Task instructions
Please restate every record below word for word and skip the pictures.

[Records from a dataset]
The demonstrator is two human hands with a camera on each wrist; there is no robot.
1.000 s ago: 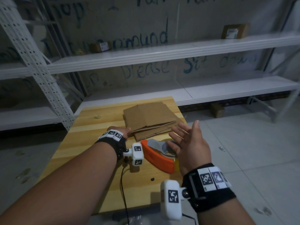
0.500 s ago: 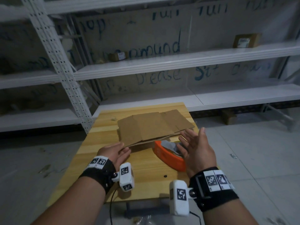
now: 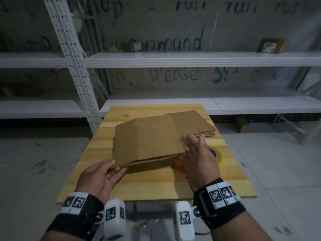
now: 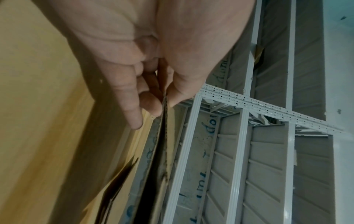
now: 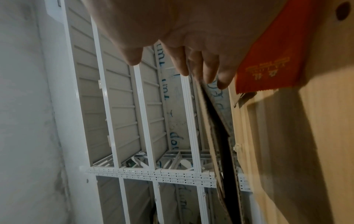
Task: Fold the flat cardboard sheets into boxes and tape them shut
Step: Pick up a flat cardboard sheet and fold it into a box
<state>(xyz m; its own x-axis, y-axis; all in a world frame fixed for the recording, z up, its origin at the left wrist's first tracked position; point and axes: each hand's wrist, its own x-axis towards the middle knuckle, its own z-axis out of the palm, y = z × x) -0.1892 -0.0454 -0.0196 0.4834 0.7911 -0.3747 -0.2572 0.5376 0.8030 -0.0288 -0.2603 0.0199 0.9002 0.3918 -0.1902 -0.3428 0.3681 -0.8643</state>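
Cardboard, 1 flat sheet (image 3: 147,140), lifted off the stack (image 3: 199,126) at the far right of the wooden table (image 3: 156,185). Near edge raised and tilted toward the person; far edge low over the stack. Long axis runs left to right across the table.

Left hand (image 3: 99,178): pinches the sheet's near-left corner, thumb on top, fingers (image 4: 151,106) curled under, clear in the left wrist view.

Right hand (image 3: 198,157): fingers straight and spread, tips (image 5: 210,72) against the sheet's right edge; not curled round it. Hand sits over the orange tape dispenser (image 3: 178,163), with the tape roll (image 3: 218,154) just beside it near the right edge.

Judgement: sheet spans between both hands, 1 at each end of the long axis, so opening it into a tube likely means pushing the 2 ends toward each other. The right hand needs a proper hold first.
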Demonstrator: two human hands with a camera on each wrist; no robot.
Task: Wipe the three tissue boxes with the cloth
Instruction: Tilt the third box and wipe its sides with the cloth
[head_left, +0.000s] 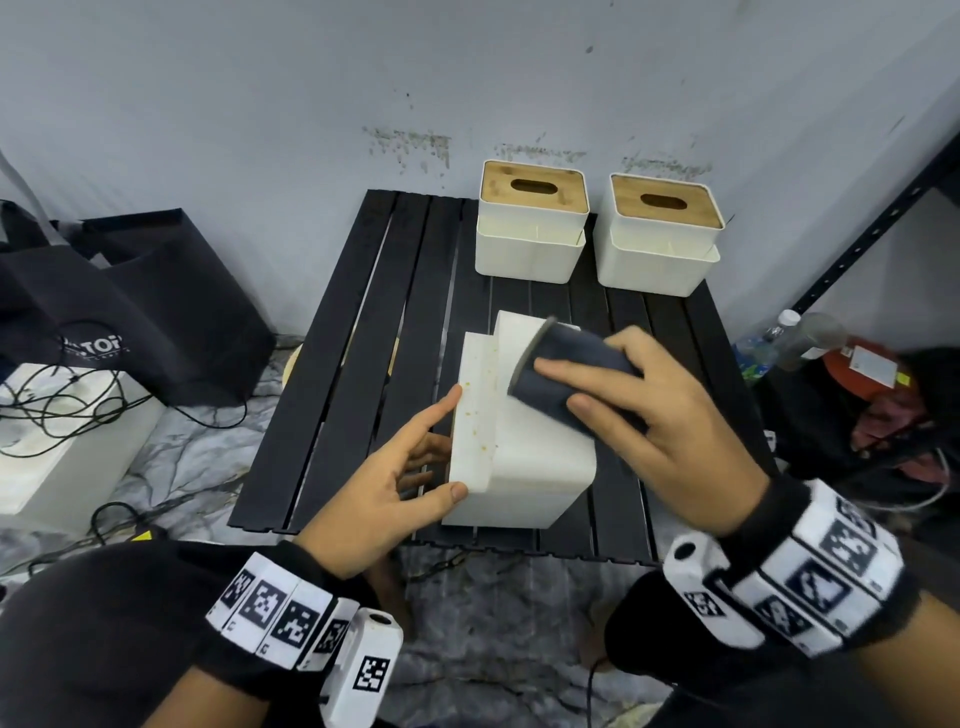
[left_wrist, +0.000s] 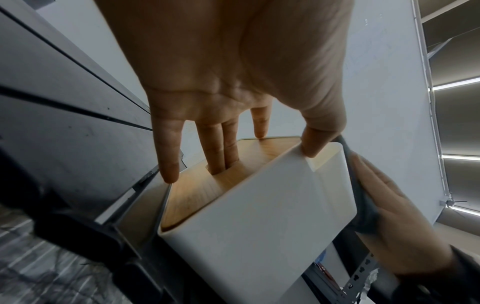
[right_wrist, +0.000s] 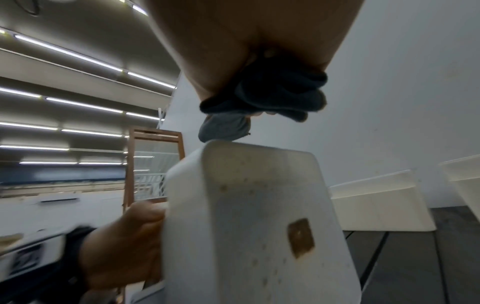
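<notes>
White plastic tissue box w/ wood lid (head_left: 524, 457) tipped on side, gripped by left hand (head_left: 387, 493), fingers hooked in slot for steadying; dark grey cloth (head_left: 563, 374) pressed on by right hand (head_left: 654, 410), fingers curled over it.

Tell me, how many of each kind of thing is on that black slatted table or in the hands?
Tissue boxes: 3, one tipped box between the hands, one upright box at the back, another upright box beside it.
Cloths: 1, a dark cloth under the right hand.
Total: 4 things.
</notes>
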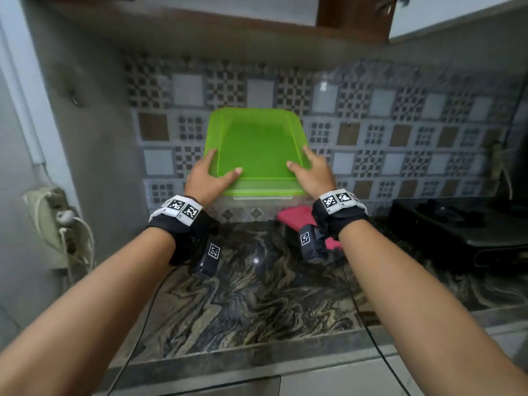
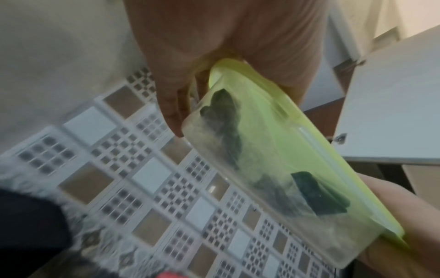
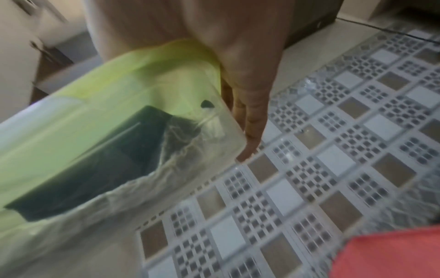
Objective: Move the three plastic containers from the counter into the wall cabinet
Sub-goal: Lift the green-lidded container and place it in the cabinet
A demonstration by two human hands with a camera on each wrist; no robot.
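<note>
Wrist views alone show dark contents inside the green-lidded container (image 1: 257, 150); both hands' grips clasp it.

Three views: one from the head, one from each wrist.
The head view looks down and forward along both forearms to the counter (image 1: 257, 295) and tiled wall (image 1: 400, 132). Each wrist view sits close under its palm, looking along the fingers, blurred. All three share the green-lidded box (image 1: 257, 150) and the tiles; the left wrist view also catches a cabinet door (image 2: 393, 105).

Container (image 1: 258, 147) between hands, above counter (image 1: 257, 295)
</note>
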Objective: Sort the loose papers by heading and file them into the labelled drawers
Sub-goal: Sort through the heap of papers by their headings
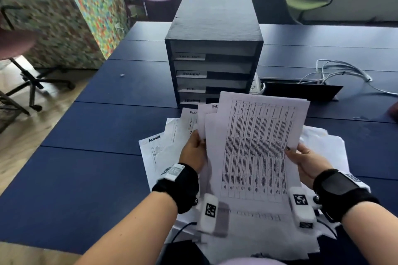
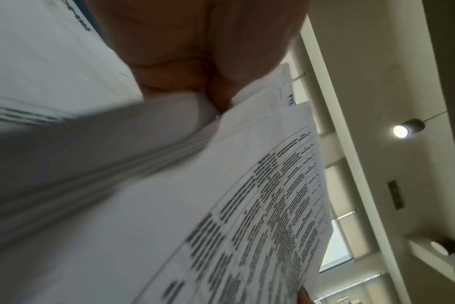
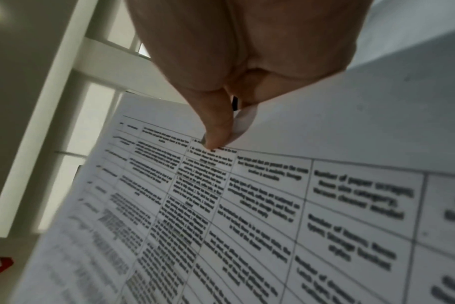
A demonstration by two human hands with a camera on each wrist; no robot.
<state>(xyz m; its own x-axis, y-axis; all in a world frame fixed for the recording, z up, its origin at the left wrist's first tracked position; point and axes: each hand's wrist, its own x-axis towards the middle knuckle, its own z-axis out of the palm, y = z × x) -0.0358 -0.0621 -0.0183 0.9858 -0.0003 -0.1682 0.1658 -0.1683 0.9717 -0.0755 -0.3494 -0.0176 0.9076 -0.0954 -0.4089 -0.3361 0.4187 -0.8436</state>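
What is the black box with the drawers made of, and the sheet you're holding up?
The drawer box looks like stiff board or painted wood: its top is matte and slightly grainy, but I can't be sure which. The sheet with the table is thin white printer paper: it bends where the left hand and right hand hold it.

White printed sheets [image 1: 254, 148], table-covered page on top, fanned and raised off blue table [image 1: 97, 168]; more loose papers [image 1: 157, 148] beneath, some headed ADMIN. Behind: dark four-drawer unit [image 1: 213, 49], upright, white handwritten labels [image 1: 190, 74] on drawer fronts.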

Exercise response
The demonstrator is two human hands with a camera on each wrist; there is no robot.
1.000 s ago: 
0.500 s ago: 
now: 
now: 
now: 
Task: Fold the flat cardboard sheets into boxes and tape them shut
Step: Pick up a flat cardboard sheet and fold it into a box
<state>(xyz m; its own x-axis, y-axis; all in a world frame fixed for the recording, z up, its origin at the left wrist's first tracked position; point and axes: each hand's wrist, its own x-axis towards the middle knuckle, its own z-axis out of the palm, y = z × x) -0.1892 -0.0454 -0.0196 0.4834 0.7911 -0.3747 -0.2572 0.5376 0.8030 -0.0288 -0.2603 0.0199 0.9002 0.3918 -0.1902 -0.3428 0.3681 -0.8643</state>
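Cardboard, 1 flat sheet (image 3: 147,140), lifted off the stack (image 3: 199,126) at the far right of the wooden table (image 3: 156,185). Near edge raised and tilted toward the person; far edge low over the stack. Long axis runs left to right across the table.

Left hand (image 3: 99,178): pinches the sheet's near-left corner, thumb on top, fingers (image 4: 151,106) curled under, clear in the left wrist view.

Right hand (image 3: 198,157): fingers straight and spread, tips (image 5: 210,72) against the sheet's right edge; not curled round it. Hand sits over the orange tape dispenser (image 3: 178,163), with the tape roll (image 3: 218,154) just beside it near the right edge.

Judgement: sheet spans between both hands, 1 at each end of the long axis, so opening it into a tube likely means pushing the 2 ends toward each other. The right hand needs a proper hold first.
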Demonstrator: two human hands with a camera on each wrist; no robot.
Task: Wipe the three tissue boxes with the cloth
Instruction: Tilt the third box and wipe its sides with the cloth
[head_left, +0.000s] 
[left_wrist, +0.000s] 
[right_wrist, +0.000s] 
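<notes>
White plastic tissue box w/ wood lid (head_left: 524, 457) tipped on side, gripped by left hand (head_left: 387, 493), fingers hooked in slot for steadying; dark grey cloth (head_left: 563, 374) pressed on by right hand (head_left: 654, 410), fingers curled over it.

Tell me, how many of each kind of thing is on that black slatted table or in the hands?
Tissue boxes: 3, one tipped box between the hands, one upright box at the back, another upright box beside it.
Cloths: 1, a dark cloth under the right hand.
Total: 4 things.
</notes>
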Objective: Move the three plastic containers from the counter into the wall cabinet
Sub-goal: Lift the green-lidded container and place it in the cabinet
A demonstration by two human hands with a camera on each wrist; no robot.
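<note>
Wrist views alone show dark contents inside the green-lidded container (image 1: 257, 150); both hands' grips clasp it.

Three views: one from the head, one from each wrist.
The head view looks down and forward along both forearms to the counter (image 1: 257, 295) and tiled wall (image 1: 400, 132). Each wrist view sits close under its palm, looking along the fingers, blurred. All three share the green-lidded box (image 1: 257, 150) and the tiles; the left wrist view also catches a cabinet door (image 2: 393, 105).

Container (image 1: 258, 147) between hands, above counter (image 1: 257, 295)
</note>
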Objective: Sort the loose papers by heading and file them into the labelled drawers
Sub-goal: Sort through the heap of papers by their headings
A demonstration by two human hands with a camera on each wrist; no robot.
<state>(xyz m; its own x-axis, y-axis; all in a world frame fixed for the recording, z up, its origin at the left wrist's first tracked position; point and axes: each hand's wrist, its own x-axis towards the middle knuckle, its own z-axis out of the palm, y = z × x) -0.0358 -0.0621 -0.0183 0.9858 -0.0003 -0.1682 0.1658 -0.1683 0.9717 -0.0755 -0.3494 -0.0176 0.9076 -0.0954 -0.4089 -0.3361 0.4187 -0.8436</state>
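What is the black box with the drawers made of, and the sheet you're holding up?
The drawer box looks like stiff board or painted wood: its top is matte and slightly grainy, but I can't be sure which. The sheet with the table is thin white printer paper: it bends where the left hand and right hand hold it.

White printed sheets [image 1: 254, 148], table-covered page on top, fanned and raised off blue table [image 1: 97, 168]; more loose papers [image 1: 157, 148] beneath, some headed ADMIN. Behind: dark four-drawer unit [image 1: 213, 49], upright, white handwritten labels [image 1: 190, 74] on drawer fronts.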

That concludes the response.